There are two other reasons why developing a better understanding of music copyright’s evolution matters. A central question for how the law should respond to music copyright owners’ initiatives is whether to focus on the future of copyright law generally or on the future of music copyright more specifically. History is relevant to how this question should be answered. Those engaged in contemporary debates about music copyright often assume that because digital technologies affect the distribution and creation of many kinds of copyrighted works, music is merely the canary in the coal mine for copyright law. On this view, any changes in the law brought about by music disputes should apply uniformly to all forms of expression. Rights in music implicate a wide variety of interests, and copyright law has been tailored time and again to allocate rights in response to particular conditions prevailing in the music business. For that reason, under current U.S. law, the most complex and ornate portions of the Copyright Act are those that apply to music. An understanding of this history supports arguments that current disputes concerning music copyright may be better resolved with tailored solutions rather than through broad changes in copyright law as a whole.

History also supplies authority for arguments about how copyright has evolved and should evolve. The importance of an accurate understanding of copyright history was brought into stark relief in the Supreme Court’s recent decision in Eldred v. Ashcroft, in which the Court relied almost entirely on its telling of copyright history to interpret the constitutional provision empowering Congress to create federal copyright law. Rather than address the petitioners’ structural arguments, the Court invoked a Holmesian quip-”a page of history is worth a volume of logic” to hold that Congress’ “unbroken” practice of retrospectively extending the term of copyright rendered that practice constitutional.

Importantly, the Eldred Court signaled that copyright history would continue to supply relevant authority in future cases, particularly with respect to any limits the First Amendment might place on rights under copyright. Since disputes about music copyright rank among the most pressing issues of the day in contemporary intellectual property law, it is time that the nuances of music copyright’s evolution be better understood. If the question presented in future cases entails copyright’s governance of music, copyright law’s traditional contours should be ascertained with acknowledgment and understanding of the distinct evolution of music copyright.

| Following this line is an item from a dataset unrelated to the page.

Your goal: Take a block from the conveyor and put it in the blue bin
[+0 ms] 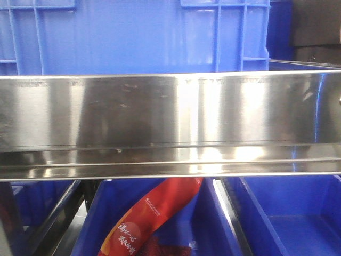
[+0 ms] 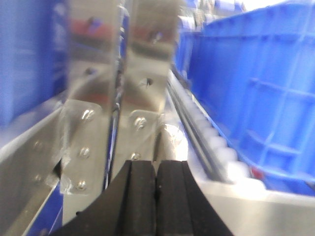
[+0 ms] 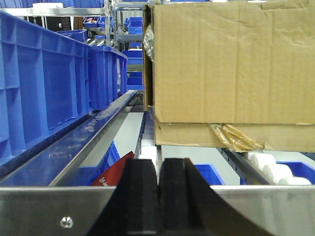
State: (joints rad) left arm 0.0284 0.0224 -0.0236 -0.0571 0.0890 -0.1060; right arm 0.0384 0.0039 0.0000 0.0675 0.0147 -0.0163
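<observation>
Across the front view runs a steel rail (image 1: 170, 122), with blue bins (image 1: 287, 218) below and a red packet (image 1: 154, 213) in one. Both the left hand (image 2: 156, 196) and right hand (image 3: 158, 196) have fingers pressed together, empty. No block or conveyor belt shows; a cardboard box (image 3: 231, 69) sits on white rollers (image 3: 270, 172).

Bins (image 1: 133, 32) blue; rail (image 1: 160, 122) shiny silver; packet (image 1: 152, 218) red w/ gold lettering; box (image 3: 231, 64) brown cardboard; rollers (image 3: 270, 172) white.
</observation>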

This Article begins to close the gap in the legal literature concerning the origins and evolution of music copyright by investigating three deceptively simple questions: (1) when did copyright law first apply to music; (2) how did this change in the law occur; and (3) why did it occur. The inquiry proceeds as follows. Section II supplies a brief, theoretical framework for this history and explains the methodology used in gathering the historical data. Economic theory plays an important role in contemporary copyright discussions, and economic theories of how property rights evolve often are explicitly or implicitly relied upon in these conversations. These theories are functionalist and materialist in orientation, and this Article focuses on the relation between changing material circumstances and music copyright’s evolution. While economic theories may partially explain relevant developments, I argue that the methodologies and focus of intellectual history also are deeply relevant to understanding how music became copyrightable subject matter. Section III revisits the invention of copyright in England in 1710 and the struggle for music copyright between professional composers and music publishers during the course of the eighteenth century. A series of unheralded equity cases led to Bach v. Longman, in which the Court of King’s Bench held that printed music was within the first copyright law, the Statute of Anne. Finally, Section IV briefly analyzes certain aspects of the struggle for composer’s copyright and relates these to contemporary debates about music copyright.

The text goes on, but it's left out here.